In finalizing the tentative decision it made Feb. 13, the department set several conditions on American and its oneworld alliance partners -- British Airways, Iberia Airlines, Finnair and Royal Jordanian Airlines -- aimed at protecting consumers and preserving competition.
Transportation officials said the alliance will enhance competition worldwide by enabling the oneworld alliance to compete more vigorously with Star Alliance and SkyTeam, which have similar antitrust immunity.
To head off anti-competitive problems on select routes between the United States and London's Heathrow Airport, the department required the applicants to make four pairs of slots at Heathrow available to competitors for new U.S.-London service, with two pairs to be used for Boston-London service and the other two for service from any other U.S. cities.
The department will review the situation in five years.
American said the European Union approved the joint business proposal July 14.

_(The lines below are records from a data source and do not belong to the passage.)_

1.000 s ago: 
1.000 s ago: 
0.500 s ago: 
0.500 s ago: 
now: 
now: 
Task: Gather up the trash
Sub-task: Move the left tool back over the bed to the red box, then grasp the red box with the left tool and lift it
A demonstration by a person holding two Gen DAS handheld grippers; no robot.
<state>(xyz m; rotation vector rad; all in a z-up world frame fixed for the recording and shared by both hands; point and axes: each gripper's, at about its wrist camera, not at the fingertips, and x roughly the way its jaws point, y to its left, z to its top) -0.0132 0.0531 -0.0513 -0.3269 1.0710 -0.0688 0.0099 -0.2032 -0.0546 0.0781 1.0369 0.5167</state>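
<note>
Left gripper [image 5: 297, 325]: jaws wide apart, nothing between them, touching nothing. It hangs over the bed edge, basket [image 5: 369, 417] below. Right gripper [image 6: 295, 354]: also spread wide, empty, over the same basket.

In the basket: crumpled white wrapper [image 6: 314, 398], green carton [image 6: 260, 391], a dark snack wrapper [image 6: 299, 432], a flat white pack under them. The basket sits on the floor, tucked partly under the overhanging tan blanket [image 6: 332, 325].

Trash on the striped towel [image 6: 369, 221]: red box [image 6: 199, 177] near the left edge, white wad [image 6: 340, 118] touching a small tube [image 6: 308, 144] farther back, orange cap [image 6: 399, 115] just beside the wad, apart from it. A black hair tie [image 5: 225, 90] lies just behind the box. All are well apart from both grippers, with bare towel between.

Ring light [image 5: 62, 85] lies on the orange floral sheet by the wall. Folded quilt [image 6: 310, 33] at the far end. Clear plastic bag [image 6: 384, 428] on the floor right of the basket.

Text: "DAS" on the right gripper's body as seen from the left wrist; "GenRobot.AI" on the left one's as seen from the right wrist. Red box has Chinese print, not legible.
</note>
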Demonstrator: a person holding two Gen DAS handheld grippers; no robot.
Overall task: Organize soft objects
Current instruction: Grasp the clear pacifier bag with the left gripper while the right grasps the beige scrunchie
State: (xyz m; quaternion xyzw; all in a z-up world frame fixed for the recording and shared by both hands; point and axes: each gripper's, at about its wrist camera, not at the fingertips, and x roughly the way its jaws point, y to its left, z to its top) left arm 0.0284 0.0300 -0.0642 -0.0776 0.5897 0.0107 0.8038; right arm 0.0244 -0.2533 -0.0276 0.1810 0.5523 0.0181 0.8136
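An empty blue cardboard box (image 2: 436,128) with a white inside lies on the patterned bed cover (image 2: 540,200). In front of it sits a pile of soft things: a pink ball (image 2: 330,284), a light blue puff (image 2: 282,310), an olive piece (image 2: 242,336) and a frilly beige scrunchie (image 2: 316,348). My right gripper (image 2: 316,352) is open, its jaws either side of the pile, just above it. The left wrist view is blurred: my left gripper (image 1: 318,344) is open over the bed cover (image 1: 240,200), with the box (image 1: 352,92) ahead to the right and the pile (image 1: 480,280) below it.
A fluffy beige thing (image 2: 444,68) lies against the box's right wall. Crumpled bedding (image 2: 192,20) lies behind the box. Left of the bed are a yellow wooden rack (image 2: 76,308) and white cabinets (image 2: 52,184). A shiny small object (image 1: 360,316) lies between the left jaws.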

"By working collaboratively with our oneworld partners, we will enhance our product offerings, strengthen our route networks, and better position our airlines to compete in the ever-changing global aviation marketplace," said Gerard Arpey, chairman and chief executive officer of AMR Corp. in Fort Worth, Texas, the parent of American Airlines.
British Airways Chief Executive Willie Walsh said the DOT decision will "level the playing field with the other two global alliances."
"As we have argued all along, the EU-U.S. market is highly competitive and Heathrow's liberalization in 2008 opened it up even further," he said.